WORK ORDER: The line containing "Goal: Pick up" marks the end; copy exactly all lines from the start of the material up to and including it.

SUPPLIED INFORMATION:

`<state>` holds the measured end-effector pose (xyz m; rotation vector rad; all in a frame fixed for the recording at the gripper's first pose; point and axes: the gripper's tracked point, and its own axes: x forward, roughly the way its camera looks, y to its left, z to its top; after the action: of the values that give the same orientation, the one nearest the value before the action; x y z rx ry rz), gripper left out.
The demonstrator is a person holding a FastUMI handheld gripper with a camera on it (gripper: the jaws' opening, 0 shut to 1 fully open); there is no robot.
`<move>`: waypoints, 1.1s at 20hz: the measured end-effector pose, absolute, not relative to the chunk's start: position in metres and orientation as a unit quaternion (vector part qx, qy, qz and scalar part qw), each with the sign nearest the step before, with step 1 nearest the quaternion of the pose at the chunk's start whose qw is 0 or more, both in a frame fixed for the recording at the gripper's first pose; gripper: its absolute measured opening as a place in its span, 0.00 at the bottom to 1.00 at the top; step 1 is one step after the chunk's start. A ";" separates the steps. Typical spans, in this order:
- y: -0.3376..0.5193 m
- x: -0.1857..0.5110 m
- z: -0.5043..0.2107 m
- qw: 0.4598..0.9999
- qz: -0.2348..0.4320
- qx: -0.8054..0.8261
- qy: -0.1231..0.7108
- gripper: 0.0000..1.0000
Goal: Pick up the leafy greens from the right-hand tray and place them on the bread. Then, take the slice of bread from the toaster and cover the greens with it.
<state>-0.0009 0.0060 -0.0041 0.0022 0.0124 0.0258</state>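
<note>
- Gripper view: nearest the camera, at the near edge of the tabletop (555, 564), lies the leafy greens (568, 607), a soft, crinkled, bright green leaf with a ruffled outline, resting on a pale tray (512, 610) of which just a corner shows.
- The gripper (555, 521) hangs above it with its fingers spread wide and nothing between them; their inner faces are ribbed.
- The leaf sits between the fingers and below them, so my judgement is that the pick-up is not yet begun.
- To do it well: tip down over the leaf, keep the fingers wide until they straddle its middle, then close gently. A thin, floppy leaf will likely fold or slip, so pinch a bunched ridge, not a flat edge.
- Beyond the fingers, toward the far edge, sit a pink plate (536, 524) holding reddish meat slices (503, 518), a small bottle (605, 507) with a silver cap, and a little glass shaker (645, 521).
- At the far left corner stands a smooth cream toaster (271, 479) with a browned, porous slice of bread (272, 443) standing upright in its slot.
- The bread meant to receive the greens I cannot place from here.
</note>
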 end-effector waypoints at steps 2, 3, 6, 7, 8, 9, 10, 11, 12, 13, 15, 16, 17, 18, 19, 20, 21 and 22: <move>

FINAL ANSWER:
`<state>` holds the measured end-effector pose (xyz m; rotation vector rad; all in a frame fixed for the recording at the gripper's first pose; point and axes: the gripper's tracked point, and its own axes: x forward, roughly the way its camera looks, y to its left, z to its top; after the action: of the values that give the same orientation, the one nearest the value before the action; x y z rx ry rz), gripper left out.
The demonstrator is a person holding a FastUMI handheld gripper with a camera on it (gripper: the jaws' opening, 0 shut to 1 fully open); there is no robot.
`<move>`: waypoints, 1.1s at 20hz: the measured end-effector pose, absolute, not relative to the chunk's start: position in metres and orientation as a unit quaternion (vector part qx, qy, qz and scalar part qw), each with the sign nearest the step before, with step 1 nearest the quaternion of the pose at the chunk's start whose qw is 0 or more, both in a frame fixed for the recording at the gripper's first pose; gripper: its absolute measured opening as a place in its span, 0.00 at the bottom to 1.00 at the top; step 1 is one step after the chunk's start. A ";" separates the steps. Typical spans, in this order:
- y: -0.3376..0.5193 m
- x: -0.1857..0.5110 m
- z: -0.5043..0.2107 m
- qw: 0.4598..0.9999
- qz: -0.2348..0.4320
- qx: -0.8054..0.8261
- qy: -0.1231..0.7108
- gripper: 0.0000..1.0000
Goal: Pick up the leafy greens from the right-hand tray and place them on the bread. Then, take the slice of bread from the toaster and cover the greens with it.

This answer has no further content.